Only flawless, pure, absolute love I have encountered,
is the emotions I own.
Untainted love for my two daughters, I carried inside of me.
From the moment I heard their righteous heartbeats,
I knew this love was rare, everlasting, perfection.
All the love I've held in my lifetime,
mourning the losses of family and friends,
pale in comparison to the unconditional feelings for my children.
Lost my grandparents that raised me, the mother and father I had.
Remember the pain of losing my grandfather and four months afterward fate would deal out another devastating hand, my aunt would pass.
Before my grandmother's passing, I recall a conversation.
She said to me, "The anguish I felt at losing the only man I ever loved, married when I was but a child, was more than I thought I could bear.
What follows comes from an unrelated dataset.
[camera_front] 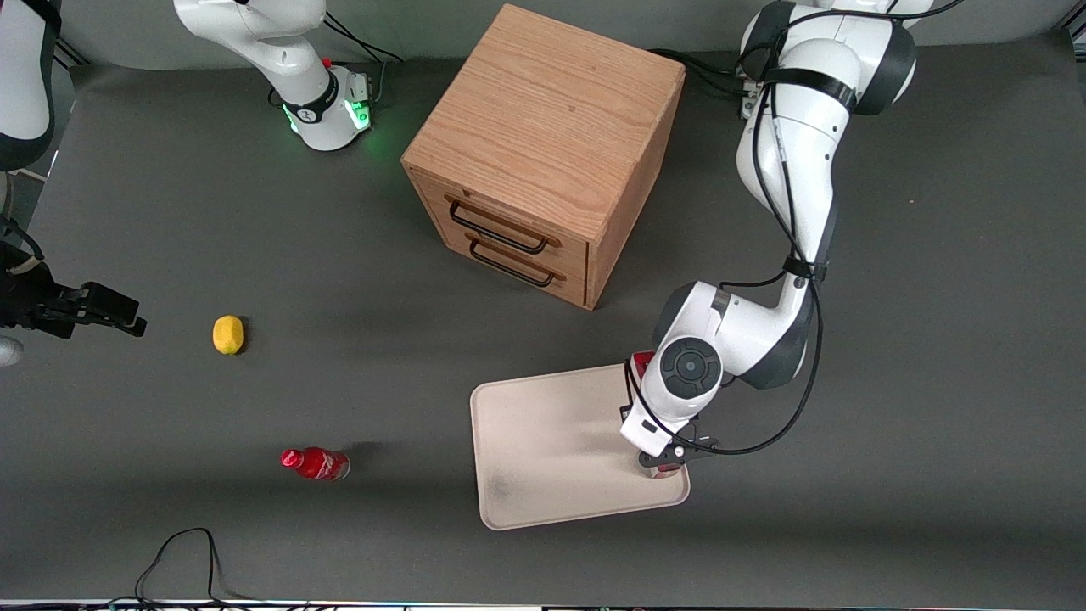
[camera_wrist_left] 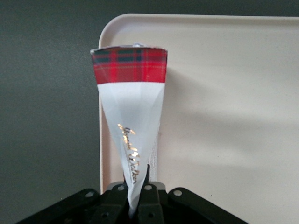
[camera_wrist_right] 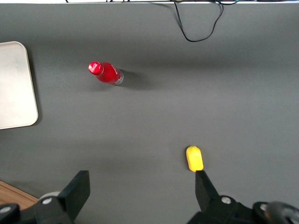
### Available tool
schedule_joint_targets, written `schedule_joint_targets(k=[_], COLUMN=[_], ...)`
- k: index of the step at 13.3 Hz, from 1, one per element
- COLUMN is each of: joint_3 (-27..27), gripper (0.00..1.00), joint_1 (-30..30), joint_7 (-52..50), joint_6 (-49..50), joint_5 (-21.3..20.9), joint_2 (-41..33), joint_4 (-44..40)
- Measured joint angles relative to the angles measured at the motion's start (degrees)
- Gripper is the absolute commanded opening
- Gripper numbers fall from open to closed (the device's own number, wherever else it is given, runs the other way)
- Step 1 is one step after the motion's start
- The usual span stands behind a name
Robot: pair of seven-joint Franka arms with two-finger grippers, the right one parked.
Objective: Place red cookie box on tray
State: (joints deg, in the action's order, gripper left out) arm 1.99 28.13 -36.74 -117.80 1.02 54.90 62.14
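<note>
The red cookie box (camera_wrist_left: 131,102) is a thin flat carton, white with a red tartan band at its end. My left gripper (camera_wrist_left: 138,189) is shut on its white part. The box lies along the edge of the cream-white tray (camera_wrist_left: 224,107), at the side toward the working arm's end. I cannot tell whether it touches the tray. In the front view the gripper (camera_front: 666,462) hangs over that tray edge, close to the tray corner nearest the camera. The wrist hides most of the box; only a red bit (camera_front: 642,361) shows. The tray (camera_front: 543,441) holds nothing else.
A wooden two-drawer cabinet (camera_front: 543,153) stands farther from the camera than the tray. A small red bottle (camera_front: 316,463) and a yellow lemon-like object (camera_front: 227,333) lie toward the parked arm's end. A black cable (camera_front: 178,552) loops at the table's front edge.
</note>
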Motion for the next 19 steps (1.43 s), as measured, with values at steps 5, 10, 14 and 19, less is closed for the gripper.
schedule_joint_targets(k=[5, 10, 14, 19], joint_3=[0.01, 0.06, 0.33, 0.61], gripper=[1.0, 1.0, 1.0, 1.0], joint_1=[-0.01, -0.02, -0.33, -0.45], joint_7=[-0.06, -0.18, -0.35, -0.35], joint_6=[-0.98, -1.09, 6.25, 19.93], joint_5=[-0.08, -0.11, -0.08, -0.14], joint_2=[0.0, -0.66, -6.49, -19.65], joint_4=[0.42, 0.23, -1.03, -1.45])
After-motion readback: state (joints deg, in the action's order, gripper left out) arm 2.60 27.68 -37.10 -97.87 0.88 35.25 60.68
But to lose a child, my child, this is a torture and torment that no mother should ever have to endure in their lifetime."
I cradled her then wanting all of her sadness to become mine alone.
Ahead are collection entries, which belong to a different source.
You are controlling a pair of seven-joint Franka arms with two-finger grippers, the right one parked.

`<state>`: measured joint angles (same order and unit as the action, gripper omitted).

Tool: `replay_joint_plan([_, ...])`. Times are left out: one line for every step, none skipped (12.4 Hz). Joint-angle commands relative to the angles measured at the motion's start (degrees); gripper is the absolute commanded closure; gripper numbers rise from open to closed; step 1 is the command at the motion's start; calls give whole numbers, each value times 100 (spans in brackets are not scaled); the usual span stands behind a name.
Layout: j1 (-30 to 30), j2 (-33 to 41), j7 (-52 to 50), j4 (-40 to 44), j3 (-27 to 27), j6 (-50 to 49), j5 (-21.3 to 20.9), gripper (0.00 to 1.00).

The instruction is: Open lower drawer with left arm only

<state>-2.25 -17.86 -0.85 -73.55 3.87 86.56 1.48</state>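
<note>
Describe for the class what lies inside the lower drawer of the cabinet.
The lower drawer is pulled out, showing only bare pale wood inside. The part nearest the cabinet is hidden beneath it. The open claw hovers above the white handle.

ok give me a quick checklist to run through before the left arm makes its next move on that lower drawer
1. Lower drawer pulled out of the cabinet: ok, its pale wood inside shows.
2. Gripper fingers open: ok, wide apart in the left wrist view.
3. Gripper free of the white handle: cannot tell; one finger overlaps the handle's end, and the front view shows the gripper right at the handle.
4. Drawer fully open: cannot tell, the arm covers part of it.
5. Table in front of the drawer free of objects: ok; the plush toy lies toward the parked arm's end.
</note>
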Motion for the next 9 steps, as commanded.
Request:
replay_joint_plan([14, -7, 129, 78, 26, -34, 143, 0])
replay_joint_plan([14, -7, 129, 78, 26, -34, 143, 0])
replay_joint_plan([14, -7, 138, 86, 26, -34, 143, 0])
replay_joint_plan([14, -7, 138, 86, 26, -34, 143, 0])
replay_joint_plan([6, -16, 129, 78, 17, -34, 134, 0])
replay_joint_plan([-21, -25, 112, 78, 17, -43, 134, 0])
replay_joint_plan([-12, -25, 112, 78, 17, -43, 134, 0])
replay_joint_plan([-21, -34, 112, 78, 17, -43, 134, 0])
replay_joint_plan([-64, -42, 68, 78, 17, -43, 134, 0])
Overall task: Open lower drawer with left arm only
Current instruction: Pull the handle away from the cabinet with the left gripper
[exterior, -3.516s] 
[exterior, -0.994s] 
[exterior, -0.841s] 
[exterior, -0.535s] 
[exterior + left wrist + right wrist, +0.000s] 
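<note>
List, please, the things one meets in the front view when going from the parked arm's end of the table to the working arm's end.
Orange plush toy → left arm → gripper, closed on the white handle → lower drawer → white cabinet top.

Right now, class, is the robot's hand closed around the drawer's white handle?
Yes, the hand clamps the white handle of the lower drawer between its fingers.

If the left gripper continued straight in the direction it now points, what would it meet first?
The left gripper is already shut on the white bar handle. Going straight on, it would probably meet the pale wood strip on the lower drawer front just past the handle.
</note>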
Now I understand her grieving.
Above all, nothing in life prepares us for being a parent.
After all the happiness, joys, sadness, disappointments, tears, smiles, anger, and all these moments of mental changes that are attached with being a mother, every second is worth it.
In the midst of this crazy life, my mistakes, and the ones to follow,
the only hopes I have is that my girls grow to be loving, independent,
with values, dreams, aspirations, and ambition.
When life fills them with fear, hurt, rejection, I want them to remember there is peace to be found.
Hope a smile will play on their face at the songs I sang out of key to them, the butterfly kisses, the books I read, the braids I put in their hair, tucking them in, teaching them bedtime prayers, sprinkling 'sleep dust' on them.
May they always know they were a blessing to me, that I'm not sure I ever deserved but was always thankful for.